Task to carry out
Lower down are entries containing pictures. Copy exactly, without those pictures, the lines from the line with "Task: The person" through the line with "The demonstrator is".
● ● ●
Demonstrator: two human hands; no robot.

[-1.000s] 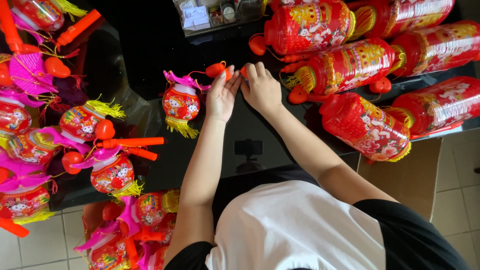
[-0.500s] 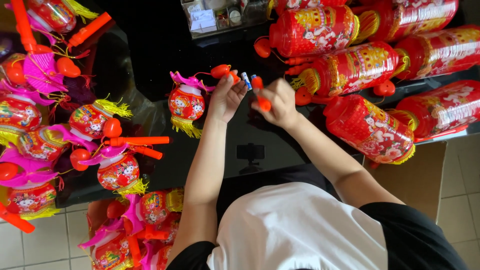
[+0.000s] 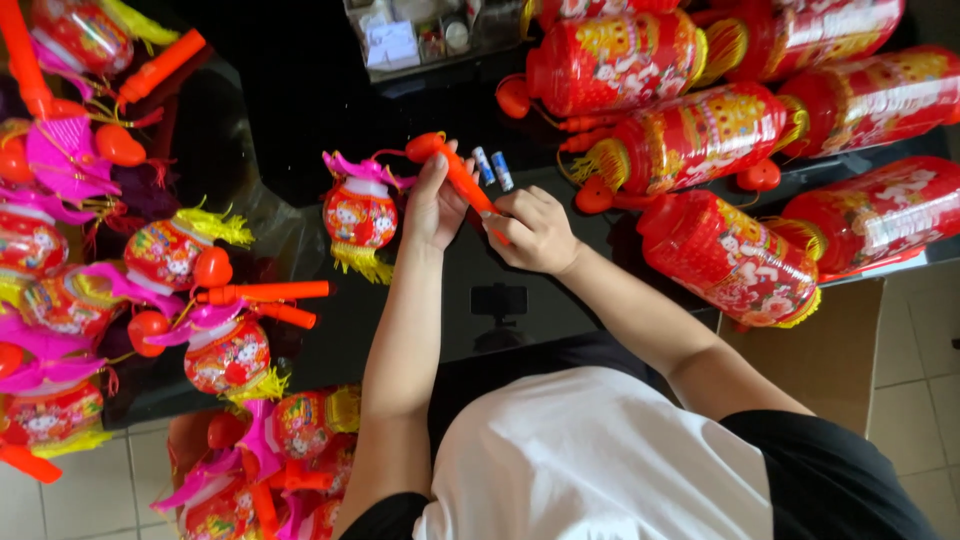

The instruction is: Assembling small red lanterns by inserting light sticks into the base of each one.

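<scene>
Both my hands hold an orange plastic lantern handle (image 3: pixel 455 170) above a black glossy table (image 3: pixel 300 110). My left hand (image 3: pixel 432 205) grips its upper part near the rounded end. My right hand (image 3: pixel 535 228) closes on its lower end. A small round red lantern (image 3: pixel 360 212) with a pink top and yellow tassel hangs from the handle by a cord and rests on the table left of my left hand. Two small white and blue batteries (image 3: pixel 493 168) lie on the table just beyond my hands.
Several large red cylinder lanterns (image 3: pixel 730 255) lie at the right. Several small round lanterns with orange handles (image 3: pixel 225 345) crowd the left side and floor. A clear box of small items (image 3: pixel 420 35) sits at the far edge. A cardboard box (image 3: pixel 825 350) stands beside me at the right.
My hands have lifted the orange handle off the table and drawn it toward me. The two batteries now lie uncovered beyond my hands.
</scene>
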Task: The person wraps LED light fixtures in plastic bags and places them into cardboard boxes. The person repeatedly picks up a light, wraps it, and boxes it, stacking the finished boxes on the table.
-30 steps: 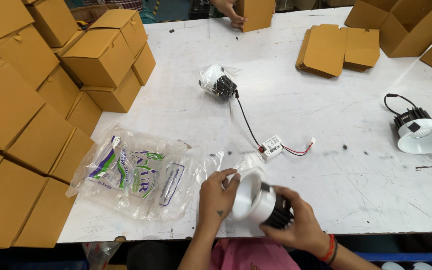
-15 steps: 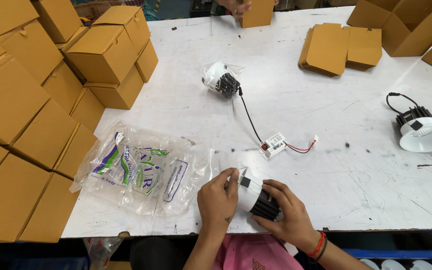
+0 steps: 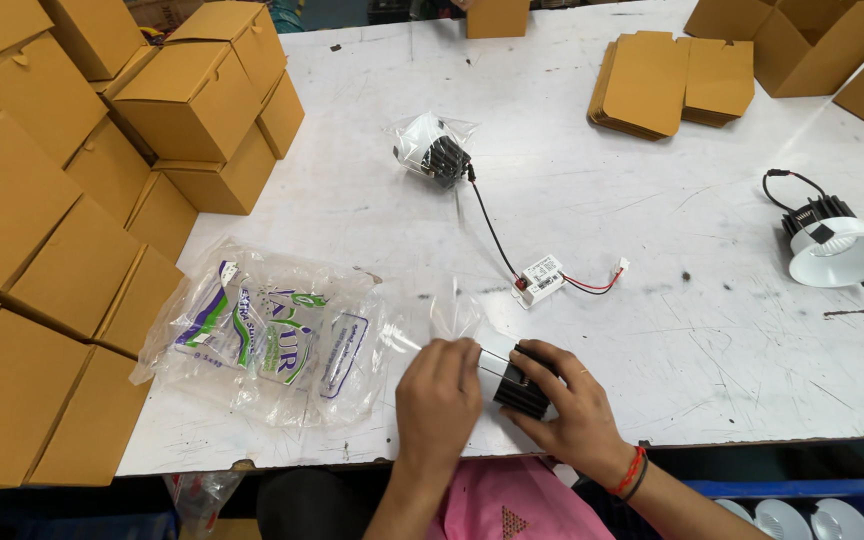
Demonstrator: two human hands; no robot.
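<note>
At the table's near edge both my hands hold one downlight (image 3: 508, 374), a white ring with a black finned heat sink, lying on its side. My left hand (image 3: 439, 397) covers its white front and a small clear plastic bag (image 3: 455, 315) that sticks up beside it. My right hand (image 3: 570, 404) grips the black finned back. A black cable runs from a small white driver box (image 3: 540, 279) to a second downlight wrapped in a clear bag (image 3: 432, 150) further back.
A printed plastic bag holding clear bags (image 3: 272, 335) lies left of my hands. Closed cardboard boxes (image 3: 192, 100) are stacked along the left. Flat cardboard blanks (image 3: 667, 80) lie at the back right. A bare white downlight (image 3: 837, 250) sits at the right.
The downlight has come down from a raised, tilted hold to lie on its side at the table edge. My left hand has moved over its white front and the clear bag.
</note>
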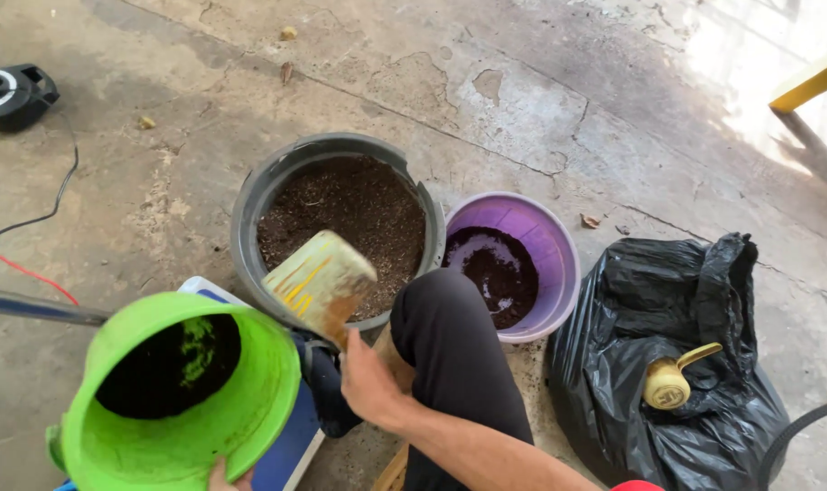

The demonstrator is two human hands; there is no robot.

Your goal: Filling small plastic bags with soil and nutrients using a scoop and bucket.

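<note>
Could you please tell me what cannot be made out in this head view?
- Left hand: cut off by the bottom edge, behind the green bucket.
- Right hand fingers: hidden behind the scoop.
- Blue-and-white object: mostly covered by the bucket.

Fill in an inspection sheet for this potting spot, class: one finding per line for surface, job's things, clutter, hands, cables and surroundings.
Surface: cracked, stained concrete floor.
Job's things: tilted green bucket holding dark soil; yellowed scoop; grey tub of soil; purple pot partly filled.
Clutter: black bag with a yellow nozzle on it; dry leaves.
Hands: left hand grips the green bucket's rim; right hand holds the scoop.
Cables: black cable reel, black and red leads.
Surroundings: yellow bar at top right.
</note>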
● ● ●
Your response
Task: The person wraps LED light fixtures in plastic bags and places them into cardboard boxes. The person repeatedly picks up a light, wraps it, and boxes it, stacking the finished boxes on the table.
-30 steps: 
-15 steps: 
+0 steps: 
Demonstrator: two human hands; no robot.
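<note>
At the table's near edge both my hands hold one downlight (image 3: 508, 374), a white ring with a black finned heat sink, lying on its side. My left hand (image 3: 439, 397) covers its white front and a small clear plastic bag (image 3: 455, 315) that sticks up beside it. My right hand (image 3: 570, 404) grips the black finned back. A black cable runs from a small white driver box (image 3: 540, 279) to a second downlight wrapped in a clear bag (image 3: 432, 150) further back.
A printed plastic bag holding clear bags (image 3: 272, 335) lies left of my hands. Closed cardboard boxes (image 3: 192, 100) are stacked along the left. Flat cardboard blanks (image 3: 667, 80) lie at the back right. A bare white downlight (image 3: 837, 250) sits at the right.
The downlight has come down from a raised, tilted hold to lie on its side at the table edge. My left hand has moved over its white front and the clear bag.
</note>
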
The demonstrator is two human hands; there is no robot.

This answer requires nothing further.